We’ve teamed up with the British Council to create a design brief that explores the themes surrounding Island: The British Pavilion presentation commissioned by the British Council for the 16th International Architecture Exhibition – La Biennale di Venezia.
Last week, we asked you to create a flag that represents your own Island; your very own micro-nation, where you can define the values, cultures, traditions and ideas that make up the community. Over the past 10 days, we’ve seen a phenomenal response to this brief, where people from all over the world have showcased true creative skill in translating their views and values into visual form.
Here, we select the flags we believe answered the brief in the best possible way. With over 300 entries, this was no easy process. It’s Nice That and British Council would like to thank and congratulate everyone who entered their work and encourage you to check out all of the submissions on #MyIslandFlag.
“This flag illustrates the start of a journey and its endless possibilities. The use of pink and green represents love, life and nature.”
“My flag represents a utopian Island whose society is focused on the progression of the whole rather than the individual. Through unionisation, collaboration and collective participation, they work towards a common goal.
“Every individual is represented through their own unique ‘patch’ on the flag; providing a crucial part to the islands overall identity. Upon joining the Island, every individual is given the chance to design their own ‘patch’ using the toolset of shapes and colours provided. The patches not only contribute to the Island’s flag but also provide every member of society with their own unique Island identity.”
“My flag represents a place where health and happiness is the base of all, and where playfulness and passion are highly valued.”
“My flags are focused on the difficult relationship between Japan and South Korea, symbolised by the Dokdo/Takeshima islands. The Dokdo/Takeshima islands conflict stems from the Japanese colonisation of Korea and the unsettled debate of who the islands now belong to. Each flag is based on a word that has the same roots and pronunciation in both languages: trust (shinrai/sinang), coexistence (kyōzon/gongjon) and emotion (kanjō/gamjeong). I expressed those three words through their shared traditional art of calligraphy.”
“My Island is about community: holding up the values of looking in one direction, working together, helping each other, and connecting.”
“My Island flag is a complex inner Yin and Yang, a peculiar sanctuary where voids and colours argue, East and West meet, North and South keep up.
“Endless school shootings, police brutality, abuse of power… the list can go on forever. As adults, we might understand where it’s coming from. But I always find myself absolutely dumbfounded by these horrible and unnecessary actions, asking myself the simple naive question: “Why can’t we just be nice?”. Being nice, from my perspective, could be applied to anything. My flag represents the idea of forgiveness and starting over. A second chance. A new page in the people’s history.”

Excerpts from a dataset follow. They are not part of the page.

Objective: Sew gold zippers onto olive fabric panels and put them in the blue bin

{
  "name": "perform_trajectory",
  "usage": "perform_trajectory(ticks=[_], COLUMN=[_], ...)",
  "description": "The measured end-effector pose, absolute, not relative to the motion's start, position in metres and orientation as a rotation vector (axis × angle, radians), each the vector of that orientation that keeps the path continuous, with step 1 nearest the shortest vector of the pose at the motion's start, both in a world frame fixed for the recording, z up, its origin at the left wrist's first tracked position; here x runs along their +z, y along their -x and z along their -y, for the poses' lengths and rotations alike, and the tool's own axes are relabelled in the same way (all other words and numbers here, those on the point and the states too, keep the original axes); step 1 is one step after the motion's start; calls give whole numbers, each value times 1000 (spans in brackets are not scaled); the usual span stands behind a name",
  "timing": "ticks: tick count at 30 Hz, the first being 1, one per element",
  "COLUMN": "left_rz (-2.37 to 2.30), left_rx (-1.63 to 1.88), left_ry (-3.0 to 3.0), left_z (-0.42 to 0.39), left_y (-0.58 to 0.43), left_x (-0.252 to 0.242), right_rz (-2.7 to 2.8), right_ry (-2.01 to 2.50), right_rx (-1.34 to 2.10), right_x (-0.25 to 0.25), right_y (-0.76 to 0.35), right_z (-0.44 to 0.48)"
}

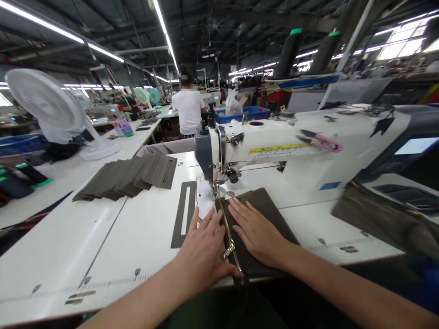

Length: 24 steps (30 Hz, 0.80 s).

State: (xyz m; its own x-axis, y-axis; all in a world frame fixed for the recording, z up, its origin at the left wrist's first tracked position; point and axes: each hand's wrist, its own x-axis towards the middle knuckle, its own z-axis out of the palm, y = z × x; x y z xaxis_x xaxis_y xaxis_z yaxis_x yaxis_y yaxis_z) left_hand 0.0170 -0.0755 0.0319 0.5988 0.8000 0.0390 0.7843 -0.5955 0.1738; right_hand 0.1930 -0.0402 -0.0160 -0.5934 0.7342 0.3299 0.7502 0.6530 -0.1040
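Note:
Dark olive fabric point(270, 214) lies on the machine bed, its front end at the needle and presser foot of a white sewing machine point(302, 169). Along its left edge runs a gold metal zipper point(226, 224) with a slider and pull. My left hand point(202, 246) rests at the zipper's left side, fingers spread and pointing toward the needle, thumb near the zipper's lower end. Flat on the fabric, right of the zipper, lies my right hand point(257, 233) with fingers stretched out. Just left of the needle is an olive panel point(177, 224) with a long slot.
A fanned stack of olive panels point(126, 178) lies at the left, with a white fan point(48, 100) behind it. Pink-handled snips point(324, 141) sit on the machine arm. More olive fabric point(384, 219) hangs at the right. A person in white point(188, 107) is further back.

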Motion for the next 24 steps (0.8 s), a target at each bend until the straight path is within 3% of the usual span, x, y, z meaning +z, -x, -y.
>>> perform_trajectory(ticks=[6, 12, 24], left_rz=[-810, -1542, -1351], left_rx=[375, 256, 78], left_ry=[-2855, -2817, -3005], left_z=[118, 109, 112], left_y=[5, 58, 67], left_x=[32, 29, 15], right_rz=[2497, 2542, 2551], right_ry=[1150, 1137, 1180], right_rx=[-28, -48, -53], right_x=[-26, -20, -12], right_y=[-199, -199, -193], right_z=[36, 37, 31])
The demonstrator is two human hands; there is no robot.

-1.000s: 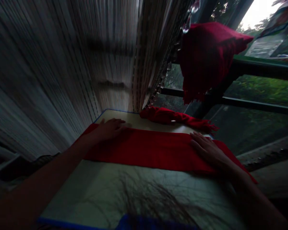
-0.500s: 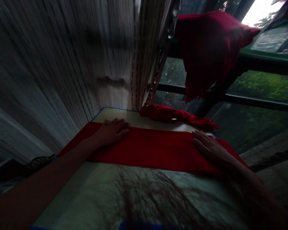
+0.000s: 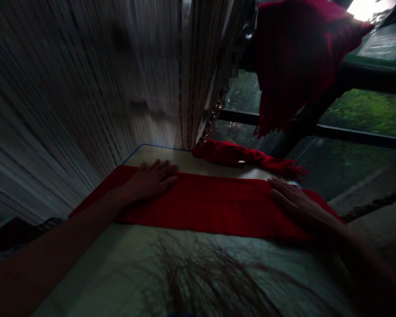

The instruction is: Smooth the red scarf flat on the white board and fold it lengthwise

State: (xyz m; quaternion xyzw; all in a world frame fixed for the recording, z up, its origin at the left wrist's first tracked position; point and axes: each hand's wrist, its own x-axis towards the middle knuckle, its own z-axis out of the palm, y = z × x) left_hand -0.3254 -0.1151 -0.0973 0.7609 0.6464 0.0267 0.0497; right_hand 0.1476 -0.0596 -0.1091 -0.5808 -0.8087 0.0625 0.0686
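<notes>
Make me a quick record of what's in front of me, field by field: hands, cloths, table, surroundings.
Left hand: left hand palm down on the flat red cloth, fingertips past its far edge
Right hand: right hand palm down near the cloth's right end
Flat cloth: spread in a band across the table
Table: pale table with blue edging
Behind it: bunched red cloth, fringed at its right end
Hanging: fringed red cloth by the window
Left side: striped curtain
Light: dim
</notes>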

“The ideal flag for me is a patchwork. A patchwork of people, opinions and beliefs which is continuously expanding and weaving itself together.”

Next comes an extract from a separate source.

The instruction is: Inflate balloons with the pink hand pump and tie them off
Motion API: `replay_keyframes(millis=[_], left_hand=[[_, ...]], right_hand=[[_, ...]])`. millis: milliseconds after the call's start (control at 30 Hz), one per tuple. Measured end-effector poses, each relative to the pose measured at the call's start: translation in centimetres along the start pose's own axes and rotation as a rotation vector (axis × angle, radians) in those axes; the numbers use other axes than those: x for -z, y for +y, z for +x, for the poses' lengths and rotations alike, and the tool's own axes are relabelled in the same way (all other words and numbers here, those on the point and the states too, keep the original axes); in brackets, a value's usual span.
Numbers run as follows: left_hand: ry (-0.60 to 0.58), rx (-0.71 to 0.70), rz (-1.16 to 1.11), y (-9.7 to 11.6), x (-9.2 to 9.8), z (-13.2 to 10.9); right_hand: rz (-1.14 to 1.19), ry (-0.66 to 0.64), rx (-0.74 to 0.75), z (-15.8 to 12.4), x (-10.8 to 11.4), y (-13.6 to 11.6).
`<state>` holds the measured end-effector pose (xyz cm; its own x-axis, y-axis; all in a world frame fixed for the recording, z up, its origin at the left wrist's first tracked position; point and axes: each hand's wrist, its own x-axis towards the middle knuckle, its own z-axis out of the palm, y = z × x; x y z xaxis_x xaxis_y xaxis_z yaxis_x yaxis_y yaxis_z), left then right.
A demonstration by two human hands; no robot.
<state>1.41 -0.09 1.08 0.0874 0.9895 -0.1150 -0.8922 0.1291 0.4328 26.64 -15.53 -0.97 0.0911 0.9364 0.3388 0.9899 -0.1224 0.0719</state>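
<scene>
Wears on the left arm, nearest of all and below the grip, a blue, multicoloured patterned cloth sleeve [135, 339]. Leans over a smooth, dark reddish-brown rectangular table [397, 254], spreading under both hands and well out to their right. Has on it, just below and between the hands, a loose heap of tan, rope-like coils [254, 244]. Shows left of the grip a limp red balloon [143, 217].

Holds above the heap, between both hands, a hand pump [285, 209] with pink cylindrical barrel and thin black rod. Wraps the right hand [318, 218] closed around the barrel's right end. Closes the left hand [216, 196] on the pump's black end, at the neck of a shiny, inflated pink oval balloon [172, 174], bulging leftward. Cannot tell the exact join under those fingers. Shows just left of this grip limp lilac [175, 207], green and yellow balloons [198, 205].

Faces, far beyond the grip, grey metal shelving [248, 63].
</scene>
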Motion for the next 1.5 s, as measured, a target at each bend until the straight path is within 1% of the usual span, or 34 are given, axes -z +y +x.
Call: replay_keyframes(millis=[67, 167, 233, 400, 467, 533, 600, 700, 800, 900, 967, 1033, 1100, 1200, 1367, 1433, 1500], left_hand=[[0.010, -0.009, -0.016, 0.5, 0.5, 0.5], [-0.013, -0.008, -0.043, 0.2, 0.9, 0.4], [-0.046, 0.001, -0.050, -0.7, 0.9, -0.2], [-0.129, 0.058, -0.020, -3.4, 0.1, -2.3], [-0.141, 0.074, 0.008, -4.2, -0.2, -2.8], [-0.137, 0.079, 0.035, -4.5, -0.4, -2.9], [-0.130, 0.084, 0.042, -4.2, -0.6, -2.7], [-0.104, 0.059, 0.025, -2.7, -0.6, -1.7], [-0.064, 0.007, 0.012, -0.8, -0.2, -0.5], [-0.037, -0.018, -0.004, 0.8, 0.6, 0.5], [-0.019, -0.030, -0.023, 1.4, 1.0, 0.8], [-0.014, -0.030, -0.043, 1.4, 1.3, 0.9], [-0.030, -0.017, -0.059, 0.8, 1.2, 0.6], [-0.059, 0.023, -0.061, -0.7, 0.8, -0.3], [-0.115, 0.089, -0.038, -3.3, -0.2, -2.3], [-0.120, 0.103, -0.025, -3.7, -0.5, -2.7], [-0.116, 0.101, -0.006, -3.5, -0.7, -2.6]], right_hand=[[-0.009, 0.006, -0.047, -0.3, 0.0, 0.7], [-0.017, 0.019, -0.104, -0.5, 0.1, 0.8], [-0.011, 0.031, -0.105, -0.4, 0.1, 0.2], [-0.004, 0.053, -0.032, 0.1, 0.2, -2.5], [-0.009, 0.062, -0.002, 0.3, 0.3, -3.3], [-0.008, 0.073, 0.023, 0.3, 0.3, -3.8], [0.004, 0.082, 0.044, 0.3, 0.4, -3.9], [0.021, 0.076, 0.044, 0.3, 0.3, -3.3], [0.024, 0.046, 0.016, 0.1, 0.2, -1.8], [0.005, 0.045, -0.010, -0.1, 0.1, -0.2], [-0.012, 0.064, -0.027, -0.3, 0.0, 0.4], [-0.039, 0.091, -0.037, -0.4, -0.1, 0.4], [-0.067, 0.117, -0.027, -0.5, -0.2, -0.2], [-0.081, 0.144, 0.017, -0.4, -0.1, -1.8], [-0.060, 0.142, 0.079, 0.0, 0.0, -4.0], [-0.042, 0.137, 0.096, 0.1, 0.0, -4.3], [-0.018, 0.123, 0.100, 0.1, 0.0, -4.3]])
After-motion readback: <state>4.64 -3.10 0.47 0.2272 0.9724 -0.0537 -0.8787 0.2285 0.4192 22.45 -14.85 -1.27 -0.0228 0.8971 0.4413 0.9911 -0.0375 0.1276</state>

“If there were flags in the DMZ, what would they look like?” The 4km-wide, 240km-long buffer known as the Demilitarized Zone (DMZ) slashes across the peninsula, separating North and South Korea. Lined on both sides by tank traps, electric fences, landmines and armies in full battle readiness, it’s a sinister place where the tension is palpable. But where people are unable to go, the DMZ has become an unexpected haven for rare wildlife. This peace and life zone represents my values as a Korean. The fluorescent green colour expresses that the area is unrealistic, and the circle fence shows the boundary between creatures and the DMZ."